The state just cut $80 million from the budget and was unable to find the additional $120 million needed to plug the remaining hole. Despite that, state Transportation Commissioner George Campbell offered the rail authority money from “his budget,” as the Nashua Telegraph phrased it, to help pay some of their costs.
When the governor was looking for ways to cut spending to plug a giant $200 million hole in the budget, the transportation commissioner didn’t mention he had some extra money in “his budget.” It’s hard to imagine the governor refusing the extra money, saying “don’t worry, balancing the budget isn’t nearly as important as keeping it in case we need to pay some of the costs for rail authority staff in a few months.”
Unfortunately, this is human nature. It is personally gratifying to take some of our tax money from “his budget” to throw a little largesse at some people who will be suitably grateful. Recipients will be grateful in the same way they are grateful to the philanthropist who takes his or her own money and donates a new stove to the soup kitchen or a new wing to the museum (or perhaps cash to his favorite local think tank).
But cutting your budget almost seems like a betrayal of purpose. You want to do great things in your own bailiwick. Solving a budget problem or saving tax dollars to be spent by someone else or not spent at all seems like someone else’s job.

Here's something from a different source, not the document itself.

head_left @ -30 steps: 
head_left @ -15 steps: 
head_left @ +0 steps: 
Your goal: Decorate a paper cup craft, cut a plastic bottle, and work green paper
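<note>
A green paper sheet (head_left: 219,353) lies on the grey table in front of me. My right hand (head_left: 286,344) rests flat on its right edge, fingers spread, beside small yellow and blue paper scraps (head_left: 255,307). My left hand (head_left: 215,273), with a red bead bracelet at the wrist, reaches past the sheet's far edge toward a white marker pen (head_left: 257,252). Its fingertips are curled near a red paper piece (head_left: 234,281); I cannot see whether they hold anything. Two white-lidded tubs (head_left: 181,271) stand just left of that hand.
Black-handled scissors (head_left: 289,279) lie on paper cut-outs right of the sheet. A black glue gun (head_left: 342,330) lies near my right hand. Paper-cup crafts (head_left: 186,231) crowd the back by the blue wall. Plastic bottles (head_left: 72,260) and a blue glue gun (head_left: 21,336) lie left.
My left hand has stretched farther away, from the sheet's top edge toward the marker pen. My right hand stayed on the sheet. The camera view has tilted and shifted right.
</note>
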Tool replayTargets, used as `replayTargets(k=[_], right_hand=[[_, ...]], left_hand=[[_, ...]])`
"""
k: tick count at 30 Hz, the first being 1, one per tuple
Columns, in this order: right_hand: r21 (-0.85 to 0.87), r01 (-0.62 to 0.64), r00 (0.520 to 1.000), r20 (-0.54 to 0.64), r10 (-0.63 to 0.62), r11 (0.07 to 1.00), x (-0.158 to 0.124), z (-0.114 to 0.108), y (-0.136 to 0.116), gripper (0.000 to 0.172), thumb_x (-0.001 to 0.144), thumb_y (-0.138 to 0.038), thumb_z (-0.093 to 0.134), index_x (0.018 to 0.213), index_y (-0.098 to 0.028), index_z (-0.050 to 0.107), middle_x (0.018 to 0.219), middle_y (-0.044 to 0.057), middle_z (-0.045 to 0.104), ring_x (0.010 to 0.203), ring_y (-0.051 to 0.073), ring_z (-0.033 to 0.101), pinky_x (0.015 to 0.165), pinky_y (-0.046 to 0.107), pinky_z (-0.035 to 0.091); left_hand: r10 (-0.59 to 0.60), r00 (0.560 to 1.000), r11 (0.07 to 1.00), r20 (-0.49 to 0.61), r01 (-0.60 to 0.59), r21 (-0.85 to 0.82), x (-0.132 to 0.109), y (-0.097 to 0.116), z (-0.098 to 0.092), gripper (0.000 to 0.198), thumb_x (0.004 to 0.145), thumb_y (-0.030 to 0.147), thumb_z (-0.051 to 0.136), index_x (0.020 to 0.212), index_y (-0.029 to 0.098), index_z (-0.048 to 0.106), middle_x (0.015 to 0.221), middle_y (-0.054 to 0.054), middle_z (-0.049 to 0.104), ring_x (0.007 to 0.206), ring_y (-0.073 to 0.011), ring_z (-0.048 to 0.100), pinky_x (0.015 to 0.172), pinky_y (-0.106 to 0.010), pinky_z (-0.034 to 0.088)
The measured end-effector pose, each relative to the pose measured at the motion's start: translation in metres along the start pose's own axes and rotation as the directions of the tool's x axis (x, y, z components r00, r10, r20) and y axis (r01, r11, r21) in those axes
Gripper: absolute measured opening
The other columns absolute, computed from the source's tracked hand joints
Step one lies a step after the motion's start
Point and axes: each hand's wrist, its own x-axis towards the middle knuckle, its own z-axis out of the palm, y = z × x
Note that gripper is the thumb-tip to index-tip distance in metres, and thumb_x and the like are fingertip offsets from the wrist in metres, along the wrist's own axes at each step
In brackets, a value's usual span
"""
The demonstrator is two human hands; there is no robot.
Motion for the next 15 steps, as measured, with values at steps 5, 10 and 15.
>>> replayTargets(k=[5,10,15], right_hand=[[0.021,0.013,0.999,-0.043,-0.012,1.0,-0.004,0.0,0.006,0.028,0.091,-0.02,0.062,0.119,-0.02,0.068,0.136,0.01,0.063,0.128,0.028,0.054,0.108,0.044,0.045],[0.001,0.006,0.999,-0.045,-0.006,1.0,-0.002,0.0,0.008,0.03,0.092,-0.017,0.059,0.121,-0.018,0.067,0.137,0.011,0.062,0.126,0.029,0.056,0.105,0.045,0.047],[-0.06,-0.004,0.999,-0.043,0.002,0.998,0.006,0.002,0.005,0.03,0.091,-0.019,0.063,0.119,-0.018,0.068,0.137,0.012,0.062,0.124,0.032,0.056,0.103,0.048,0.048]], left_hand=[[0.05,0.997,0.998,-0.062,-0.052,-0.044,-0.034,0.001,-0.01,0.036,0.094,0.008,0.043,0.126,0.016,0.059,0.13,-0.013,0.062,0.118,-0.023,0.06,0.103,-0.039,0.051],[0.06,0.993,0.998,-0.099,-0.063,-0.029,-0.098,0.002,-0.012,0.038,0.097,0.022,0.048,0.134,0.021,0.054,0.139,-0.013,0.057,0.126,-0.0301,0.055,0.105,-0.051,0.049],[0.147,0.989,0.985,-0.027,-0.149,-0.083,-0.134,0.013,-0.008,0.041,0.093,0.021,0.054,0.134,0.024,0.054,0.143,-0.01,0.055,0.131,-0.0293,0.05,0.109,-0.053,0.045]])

This helps explain the appeal of an across-the-board 10 percent spending reduction. While in theory every single expense might be examined and a priority list established to guide reductions, practice never seems to work that way. The newest expenses are more likely to be cut than existing programs. Large dollar amounts reach your savings goal faster than small ones, so nickel and dime expenses are more likely to be overlooked.
An across-the-board cut is awkward but it forces every manager of large or small projects to examine every detail and find extra money in “his budget” to help the entire budget.
Most recent budgets include something like this. Back of the budget footnotes often direct an entire department to come up with an additional $2 million in spending reductions. The recent executive orders directed the university system to find $2 million and send it back. The managerial decisions are left to the administrators.
Without some mechanism to force every department to look for savings, we’ll be left scratching our heads and asking: “if cuts were so deep that we ended up cutting aid to the neediest, how was this guy able to find some extra cash for trains in his budget?”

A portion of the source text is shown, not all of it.